The data.
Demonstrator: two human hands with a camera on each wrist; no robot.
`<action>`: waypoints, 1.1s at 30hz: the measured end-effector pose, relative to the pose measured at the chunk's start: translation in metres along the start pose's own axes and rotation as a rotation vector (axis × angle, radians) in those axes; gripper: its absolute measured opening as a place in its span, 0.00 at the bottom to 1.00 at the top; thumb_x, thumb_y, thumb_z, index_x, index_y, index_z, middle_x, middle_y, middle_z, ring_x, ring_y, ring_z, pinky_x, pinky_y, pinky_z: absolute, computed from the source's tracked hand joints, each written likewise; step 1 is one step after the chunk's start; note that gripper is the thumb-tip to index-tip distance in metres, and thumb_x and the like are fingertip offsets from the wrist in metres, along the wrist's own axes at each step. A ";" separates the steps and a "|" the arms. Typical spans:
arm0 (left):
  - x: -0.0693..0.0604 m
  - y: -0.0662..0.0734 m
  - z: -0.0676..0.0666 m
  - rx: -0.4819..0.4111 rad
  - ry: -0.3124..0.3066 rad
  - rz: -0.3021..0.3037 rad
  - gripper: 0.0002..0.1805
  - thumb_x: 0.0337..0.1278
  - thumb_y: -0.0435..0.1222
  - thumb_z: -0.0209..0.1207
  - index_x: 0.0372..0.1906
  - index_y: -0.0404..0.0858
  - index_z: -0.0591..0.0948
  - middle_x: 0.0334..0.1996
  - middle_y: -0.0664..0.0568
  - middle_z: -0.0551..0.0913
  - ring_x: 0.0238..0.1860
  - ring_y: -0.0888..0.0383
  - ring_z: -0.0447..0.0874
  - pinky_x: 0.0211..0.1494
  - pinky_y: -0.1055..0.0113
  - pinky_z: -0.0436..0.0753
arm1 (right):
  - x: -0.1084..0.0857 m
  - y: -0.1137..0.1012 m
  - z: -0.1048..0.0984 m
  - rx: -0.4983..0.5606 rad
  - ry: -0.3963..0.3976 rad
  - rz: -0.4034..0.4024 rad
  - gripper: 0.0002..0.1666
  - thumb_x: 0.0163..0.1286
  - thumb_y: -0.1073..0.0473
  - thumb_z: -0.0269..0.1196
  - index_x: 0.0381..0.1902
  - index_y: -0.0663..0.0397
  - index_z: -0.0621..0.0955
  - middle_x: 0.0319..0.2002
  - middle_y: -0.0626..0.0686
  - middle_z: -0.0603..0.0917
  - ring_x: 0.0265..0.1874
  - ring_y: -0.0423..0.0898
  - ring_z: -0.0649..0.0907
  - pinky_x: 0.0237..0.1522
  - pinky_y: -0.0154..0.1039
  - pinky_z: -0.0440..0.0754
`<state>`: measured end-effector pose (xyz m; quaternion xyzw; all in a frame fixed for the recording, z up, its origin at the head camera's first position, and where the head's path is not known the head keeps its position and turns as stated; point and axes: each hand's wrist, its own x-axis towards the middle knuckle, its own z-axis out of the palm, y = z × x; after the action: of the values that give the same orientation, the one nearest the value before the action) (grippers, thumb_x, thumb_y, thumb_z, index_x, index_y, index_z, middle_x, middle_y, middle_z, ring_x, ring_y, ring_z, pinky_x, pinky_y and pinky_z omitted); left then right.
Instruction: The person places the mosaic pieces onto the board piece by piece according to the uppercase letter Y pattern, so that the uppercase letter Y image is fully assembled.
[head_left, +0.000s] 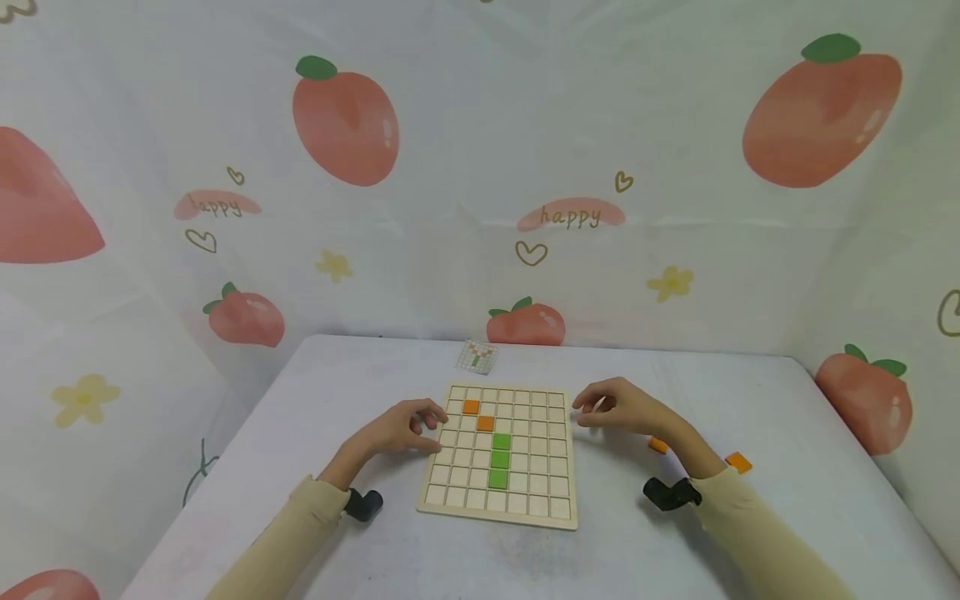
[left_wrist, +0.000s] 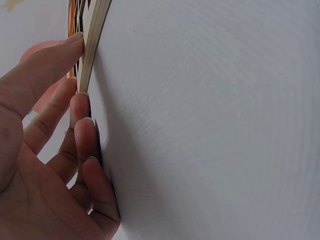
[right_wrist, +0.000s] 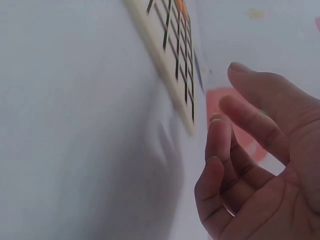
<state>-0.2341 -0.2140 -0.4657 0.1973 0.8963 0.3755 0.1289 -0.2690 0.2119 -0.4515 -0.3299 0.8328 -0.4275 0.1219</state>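
A pale wooden grid board [head_left: 536,462] lies on the white table. Two orange square tiles [head_left: 470,407] sit diagonally in its upper left cells, and three green square tiles [head_left: 500,459] run in a column below them. My left hand [head_left: 408,427] is at the board's left edge; in the left wrist view the thumb [left_wrist: 62,55] and fingertips touch the rim. Off the board's right edge hovers my right hand [head_left: 618,407], its fingers loosely bent and holding nothing. The right wrist view shows a gap between those fingers [right_wrist: 220,145] and the board [right_wrist: 167,72].
Behind the board lies a small card [head_left: 477,357] printed with a grid of orange and green squares. An orange piece [head_left: 657,445] lies by the right wrist, and another orange tile [head_left: 738,462] farther right. A fruit-patterned curtain [head_left: 450,167] hangs behind the table.
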 end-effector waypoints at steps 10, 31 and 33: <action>0.000 0.001 0.001 0.006 0.003 -0.013 0.22 0.49 0.33 0.76 0.51 0.38 0.83 0.37 0.52 0.77 0.34 0.55 0.70 0.37 0.63 0.71 | -0.049 0.012 -0.025 0.036 0.049 0.099 0.15 0.68 0.58 0.71 0.48 0.61 0.85 0.37 0.54 0.82 0.32 0.51 0.84 0.33 0.37 0.79; 0.000 0.000 0.000 -0.006 -0.001 -0.003 0.22 0.49 0.33 0.76 0.51 0.39 0.83 0.37 0.51 0.77 0.34 0.55 0.69 0.36 0.64 0.70 | -0.098 0.022 -0.038 0.061 0.118 0.125 0.14 0.70 0.62 0.69 0.50 0.63 0.84 0.41 0.56 0.83 0.36 0.50 0.85 0.37 0.38 0.81; 0.000 0.000 0.000 -0.004 0.001 -0.006 0.22 0.49 0.33 0.76 0.51 0.39 0.83 0.37 0.52 0.77 0.33 0.56 0.69 0.36 0.64 0.70 | -0.099 0.022 -0.036 0.070 0.127 0.141 0.15 0.69 0.61 0.69 0.51 0.63 0.83 0.42 0.57 0.83 0.37 0.51 0.85 0.37 0.39 0.81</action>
<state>-0.2343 -0.2143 -0.4660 0.1941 0.8962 0.3772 0.1301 -0.2221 0.3081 -0.4551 -0.2382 0.8446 -0.4667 0.1100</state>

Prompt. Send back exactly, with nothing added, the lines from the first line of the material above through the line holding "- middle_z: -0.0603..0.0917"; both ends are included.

Answer for the task.
Demonstrator: two human hands with a camera on each wrist; no robot.
`<action>`: waypoints, 1.1s at 30hz: the measured end-effector pose, relative to the pose measured at the chunk's start: translation in metres along the start pose's own axes and rotation as a rotation vector (axis × angle, radians) in those axes; gripper: its absolute measured opening as a place in its span, 0.00 at the bottom to 1.00 at the top; thumb_x, thumb_y, thumb_z, index_x, index_y, index_z, middle_x, middle_y, middle_z, ring_x, ring_y, ring_z, pinky_x, pinky_y, pinky_z: absolute, computed from the source's tracked hand joints, each written likewise; step 1 is one step after the chunk's start; note that gripper is the thumb-tip to index-tip distance in metres, and thumb_x and the like are fingertip offsets from the wrist in metres, along the wrist's own axes at each step. A ";" separates the steps and a "|" the arms. Typical spans:
arm0 (left):
  - x: -0.0693..0.0604 m
  - y: -0.0662..0.0734 m
  - z: -0.0676..0.0666 m
  - rx: -0.4819..0.4111 rad
  - ry: -0.3124..0.3066 rad
  - rz: -0.3021..0.3037 rad
  - gripper: 0.0002..0.1805
  - thumb_x: 0.0337..0.1278
  - thumb_y: -0.0435..0.1222
  - thumb_z: -0.0209..0.1207
  - index_x: 0.0372..0.1906
  - index_y: -0.0404..0.0858
  - index_z: -0.0591..0.0948
  - middle_x: 0.0334..0.1996
  - middle_y: -0.0664..0.0568
  - middle_z: -0.0551..0.0913
  - ring_x: 0.0238..0.1860
  - ring_y: -0.0888..0.0383
  - ring_z: -0.0447..0.0874
  - pinky_x: 0.0211..0.1494
  - pinky_y: -0.1055..0.0113
  - pinky_z: -0.0436..0.0753
arm1 (right):
  - x: -0.1084..0.0857 m
  - y: -0.1137..0.1012 m
  - z: -0.1048..0.0984 m
  - rx: -0.4983..0.5606 rad
  - ry: -0.3963..0.3976 rad
  - rz: -0.4034..0.4024 rad
  - gripper: 0.0002..0.1666
  - thumb_x: 0.0163..0.1286
  - thumb_y: -0.1073..0.0473
  - thumb_z: -0.0269..0.1196
  - index_x: 0.0381..0.1902
  - index_y: -0.0663..0.0397
  - index_z: -0.0621..0.0955
  - middle_x: 0.0319..0.2002
  - middle_y: -0.0626..0.0686
  - middle_z: -0.0603..0.0917

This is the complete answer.